Хорхе важно поглядел на нас. Если бы он знал, что нас с Германом еще днем зазвали в подворотню и предложили нам две головы по тысяче сукре за штуку! В наши дни часто попадаются подделки, но это были настоящие головы чистокровных индейцев, каждая черточка сохранена. Голова мужчины и голова женщины величиной с апельсин. Женщина казалась даже красивой, хотя неизменными остались только ресницы и длинные черные волосы. Мне стало жутко от одного воспоминания, но вслух я усомнился, чтобы нам могли встретиться охотники за головами к западу от гор.
– Кто знает, – мрачно возразил Хорхе, – что ты скажешь, если твой друг исчезнет и его голова поступит в продажу в уменьшенном виде? Так случилось с одним моим другом, – добавил он, строго глядя на меня.
– Расскажи, – сказал Герман, уже без прежнего удовольствия жуя свой бифштекс.
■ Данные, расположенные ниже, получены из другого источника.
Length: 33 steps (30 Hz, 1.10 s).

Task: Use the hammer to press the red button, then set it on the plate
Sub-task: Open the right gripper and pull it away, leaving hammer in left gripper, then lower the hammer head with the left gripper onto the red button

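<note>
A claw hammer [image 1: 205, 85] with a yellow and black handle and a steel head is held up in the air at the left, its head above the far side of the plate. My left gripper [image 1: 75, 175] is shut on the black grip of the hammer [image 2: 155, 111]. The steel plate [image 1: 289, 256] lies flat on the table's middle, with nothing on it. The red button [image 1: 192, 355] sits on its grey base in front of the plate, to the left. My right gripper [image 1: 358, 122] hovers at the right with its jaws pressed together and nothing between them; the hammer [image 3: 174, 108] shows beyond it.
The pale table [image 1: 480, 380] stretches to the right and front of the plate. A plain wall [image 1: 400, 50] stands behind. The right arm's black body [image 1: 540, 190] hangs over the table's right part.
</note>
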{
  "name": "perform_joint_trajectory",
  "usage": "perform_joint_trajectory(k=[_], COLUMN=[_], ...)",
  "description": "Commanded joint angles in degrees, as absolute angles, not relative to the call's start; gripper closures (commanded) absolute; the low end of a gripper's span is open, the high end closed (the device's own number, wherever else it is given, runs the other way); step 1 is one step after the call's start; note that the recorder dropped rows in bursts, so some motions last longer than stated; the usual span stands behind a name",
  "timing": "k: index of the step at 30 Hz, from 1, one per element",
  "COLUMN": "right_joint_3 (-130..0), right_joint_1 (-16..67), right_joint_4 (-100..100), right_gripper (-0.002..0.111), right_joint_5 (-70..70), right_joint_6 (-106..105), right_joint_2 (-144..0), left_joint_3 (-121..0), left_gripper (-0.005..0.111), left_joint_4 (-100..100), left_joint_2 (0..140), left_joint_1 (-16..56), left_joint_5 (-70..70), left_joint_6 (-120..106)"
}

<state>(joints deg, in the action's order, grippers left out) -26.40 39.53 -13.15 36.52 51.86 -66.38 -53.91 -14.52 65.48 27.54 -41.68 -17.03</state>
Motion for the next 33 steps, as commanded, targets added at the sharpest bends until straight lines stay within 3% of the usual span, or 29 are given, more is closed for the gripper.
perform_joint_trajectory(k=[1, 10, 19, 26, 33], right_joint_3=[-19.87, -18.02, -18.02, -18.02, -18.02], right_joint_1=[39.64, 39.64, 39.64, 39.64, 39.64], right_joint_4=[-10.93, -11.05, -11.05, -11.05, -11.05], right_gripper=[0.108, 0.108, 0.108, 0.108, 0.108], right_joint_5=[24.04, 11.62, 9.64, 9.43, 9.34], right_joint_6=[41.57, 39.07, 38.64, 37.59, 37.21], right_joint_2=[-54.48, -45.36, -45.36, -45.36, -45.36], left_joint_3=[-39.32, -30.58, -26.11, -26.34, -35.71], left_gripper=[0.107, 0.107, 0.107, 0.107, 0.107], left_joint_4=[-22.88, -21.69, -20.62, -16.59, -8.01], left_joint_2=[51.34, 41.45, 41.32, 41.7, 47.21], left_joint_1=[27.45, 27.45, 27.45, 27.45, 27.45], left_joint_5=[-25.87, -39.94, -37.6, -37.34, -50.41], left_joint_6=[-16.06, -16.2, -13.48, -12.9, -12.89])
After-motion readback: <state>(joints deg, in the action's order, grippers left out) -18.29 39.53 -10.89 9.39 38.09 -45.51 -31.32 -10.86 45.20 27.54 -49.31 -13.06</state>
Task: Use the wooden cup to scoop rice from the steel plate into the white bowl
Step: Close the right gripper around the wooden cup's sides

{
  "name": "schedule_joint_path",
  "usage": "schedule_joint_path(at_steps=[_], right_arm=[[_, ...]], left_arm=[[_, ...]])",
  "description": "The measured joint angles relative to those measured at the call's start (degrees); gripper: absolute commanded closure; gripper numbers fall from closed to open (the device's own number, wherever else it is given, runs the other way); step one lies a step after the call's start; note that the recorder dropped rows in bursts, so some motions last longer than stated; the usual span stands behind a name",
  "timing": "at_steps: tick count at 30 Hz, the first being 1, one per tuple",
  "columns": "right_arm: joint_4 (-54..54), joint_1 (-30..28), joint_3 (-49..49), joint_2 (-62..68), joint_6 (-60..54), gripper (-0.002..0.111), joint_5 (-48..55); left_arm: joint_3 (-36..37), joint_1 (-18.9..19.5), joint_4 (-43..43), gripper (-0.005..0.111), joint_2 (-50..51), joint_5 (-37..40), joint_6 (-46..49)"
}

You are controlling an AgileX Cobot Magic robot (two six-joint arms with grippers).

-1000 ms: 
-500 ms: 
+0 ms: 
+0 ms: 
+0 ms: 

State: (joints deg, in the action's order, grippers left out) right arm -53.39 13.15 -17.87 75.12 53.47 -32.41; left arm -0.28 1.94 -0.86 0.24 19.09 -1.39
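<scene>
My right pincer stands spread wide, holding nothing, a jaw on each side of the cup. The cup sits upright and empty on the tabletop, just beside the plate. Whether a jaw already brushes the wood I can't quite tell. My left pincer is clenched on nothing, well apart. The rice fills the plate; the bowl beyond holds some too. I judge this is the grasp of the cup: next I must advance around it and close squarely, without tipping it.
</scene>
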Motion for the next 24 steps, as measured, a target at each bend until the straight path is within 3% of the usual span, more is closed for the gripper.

Я бережно отложил в сторону вилку, и Хорхе начал свой рассказ. Одно время он жил с женой в лесном поселке, промывал золото и скупал добычу других старателей. У него появился друг из индейцев, который частенько приносил золото в обмен на разные товары. Потом друга убили в лесу. Хорхе разыскал убийцу и пригрозил застрелить его. А убийца был один из тех, кого подозревали в торговле высушенными головами, и Хорхе сказал, что сохранит ему жизнь, если тот немедленно отдаст голову убитого. И тут же получил ее – она была величиной с кулак. Хорхе, как увидел своего друга, даже растрогался: он ничуть не изменился, только стал совсем маленьким. Хорхе отнес голову домой жене. Она упала в обморок, и пришлось друга спрятать в чемодан. Но в лесу такая сырость, что голова стала плесневеть, и Хорхе вынужден был доставать ее и сушить на солнце. Подвесит ее за волосы на бельевой веревке, а жена увидит – и в обморок. Но как-то раз в чемодан пробралась мышь и изуродовала друга. Хорхе страшно расстроился и решил со всеми почестями похоронить голову друга в ямке на аэродроме. Как-никак человек, заключил Хорхе.
– Спасибо, я наелся, – произнес я.
Когда мы шли домой сквозь ночной сумрак, мне вдруг стало не по себе: шляпа Германа опустилась ему на самые уши… Да нет, просто он натянул ее поглубже, защищая голову от холодного горного ветра.
На следующий день мы сидели с нашим генеральным консулом Брюном и его женой под эвкалиптами в саду большой асиенды, которую они снимали за городом. Брюн считал, что вряд ли наши шляпы вдруг станут нам велики во время поездки в Киведо, но… Как раз в тех местах орудуют разбойники. Он показал газетные вырезки, в них сообщалось, что, как только кончатся дожди, в район Киведо будут посланы солдаты, чтобы ликвидировать обосновавшихся там «бандидос».